* DIRECTIONS *
Restate the data below word for word. Skip any images it contains.

* INFORMATION PROVIDED *

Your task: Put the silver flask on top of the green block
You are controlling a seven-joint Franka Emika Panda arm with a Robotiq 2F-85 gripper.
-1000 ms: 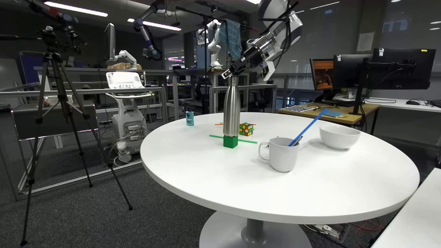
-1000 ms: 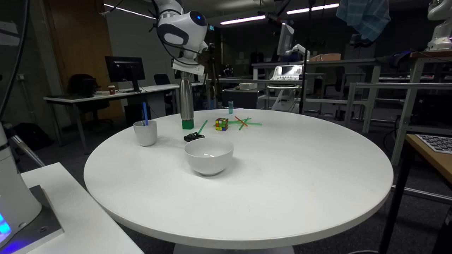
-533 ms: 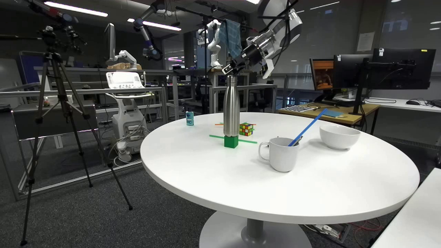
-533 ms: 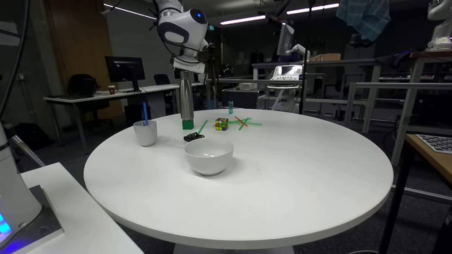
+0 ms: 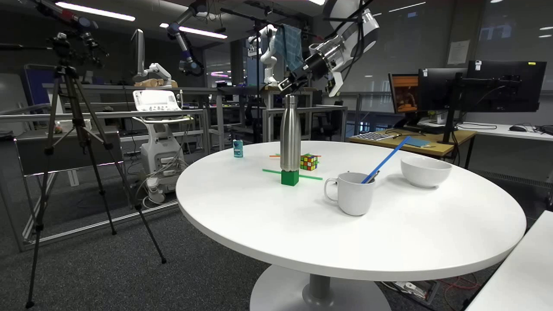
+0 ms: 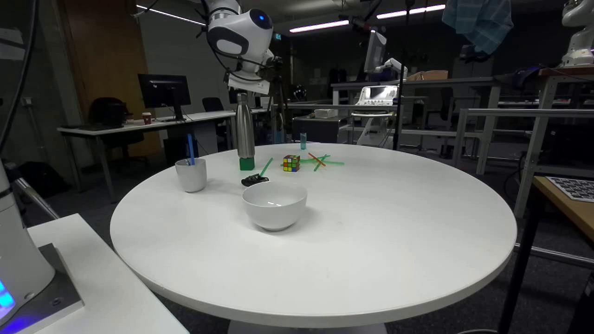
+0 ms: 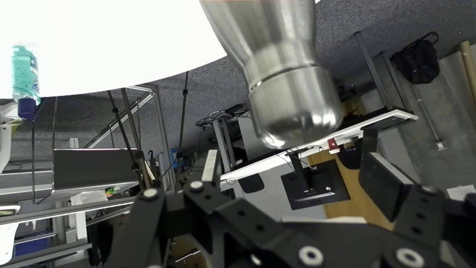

* FINISHED EXERCISE *
Your task: Put the silver flask on top of the green block
You are controlling a seven-joint Franka Emika Panda arm with a Robotiq 2F-85 gripper.
-1000 ms: 
-1000 ms: 
-533 ms: 
-533 ms: 
+0 ms: 
+0 ms: 
+0 ms: 

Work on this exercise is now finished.